NOTE: If you value your eyesight or hands then probably you should remove props before doing anything mentioned above :-) Probably it would be nicer to mention it on the top, but you should still have some common sense and self-preservation desire without any direct instructions to be careful :p 

Non-flyable drone

Mon, 16 May 2016 (tags:diy, multirotors)

I needed a separate craft to test my software I'm developing and wanted avoid any risks compared to real multirotor craft. With help of PpmPwm and 1pinDpad library to create RC controller emulator, this emulator can be connected directly into the flight controller. If this would be flyable drone you would have these following risks:

  • Danger from propellers (wasting time with removing/attaching them)
  • My drone is not meant to idle disarmed for hours (some components require some air circulation as cooling)
  • Requires elaborate setup, drone itself needs a power source, video receiver needs another power source, LCD display needs yet another power source, RC transmitter needs guess what, a power source. And either into hassle and maintain many LiPo batteries. So after experiments you need to go and discharge the residual charge, when you are using it you need be careful not to discharge them too much. If some features require multiple days you need to store LiPo safely because of the explosion hazards. Or you will make extension leads to power all components from single power source, but then you need to modify you RC transmitter to accept AUX power.
  • If you want to fly next day and you want to work on the firmware day before you need to spend extra time backing up eeprom settings and last stable firmware flash file.
  • You need a lot of desk space to fit laptop, drone, video reciever, power extension/harness and RC transmitter together on a desk. 

Because non-flyable drone was never meant to fly, some parts which are meant to transfer data wirelessly now can be connected directly (less components and less power sources needed).
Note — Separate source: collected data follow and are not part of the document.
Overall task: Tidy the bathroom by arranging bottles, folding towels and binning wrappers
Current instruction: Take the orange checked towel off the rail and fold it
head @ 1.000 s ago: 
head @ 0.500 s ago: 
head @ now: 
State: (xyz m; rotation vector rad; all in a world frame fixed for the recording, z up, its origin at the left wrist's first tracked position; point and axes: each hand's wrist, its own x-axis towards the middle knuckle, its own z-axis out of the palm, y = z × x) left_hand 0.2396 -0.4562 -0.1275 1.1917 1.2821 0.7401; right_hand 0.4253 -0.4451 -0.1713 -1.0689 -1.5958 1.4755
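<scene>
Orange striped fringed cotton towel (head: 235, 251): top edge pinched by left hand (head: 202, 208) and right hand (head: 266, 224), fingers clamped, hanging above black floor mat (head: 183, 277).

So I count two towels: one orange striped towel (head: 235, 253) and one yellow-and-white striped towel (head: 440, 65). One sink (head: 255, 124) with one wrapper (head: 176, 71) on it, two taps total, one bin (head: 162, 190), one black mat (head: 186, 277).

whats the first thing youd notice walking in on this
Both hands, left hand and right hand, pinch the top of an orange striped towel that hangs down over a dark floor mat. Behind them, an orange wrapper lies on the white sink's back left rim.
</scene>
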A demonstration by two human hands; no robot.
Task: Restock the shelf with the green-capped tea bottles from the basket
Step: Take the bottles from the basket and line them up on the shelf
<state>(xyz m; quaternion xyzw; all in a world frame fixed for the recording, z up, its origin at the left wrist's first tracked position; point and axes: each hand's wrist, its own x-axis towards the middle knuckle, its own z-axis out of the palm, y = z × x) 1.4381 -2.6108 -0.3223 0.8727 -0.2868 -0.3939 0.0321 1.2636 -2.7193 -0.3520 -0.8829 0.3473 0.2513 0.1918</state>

It's compact on a desk and to store away, it's safe to leave it powered for prolonged periods, even over the night (no risk of LiPos explosions and some components have extra heatsinks which would be too heavy for flyable drone). You can experiment with firmware without worry that it could affect next day flying. No hassle with propellers. It is fast to setup, requires only 1 power jack and 1 ISP connector to flash the device.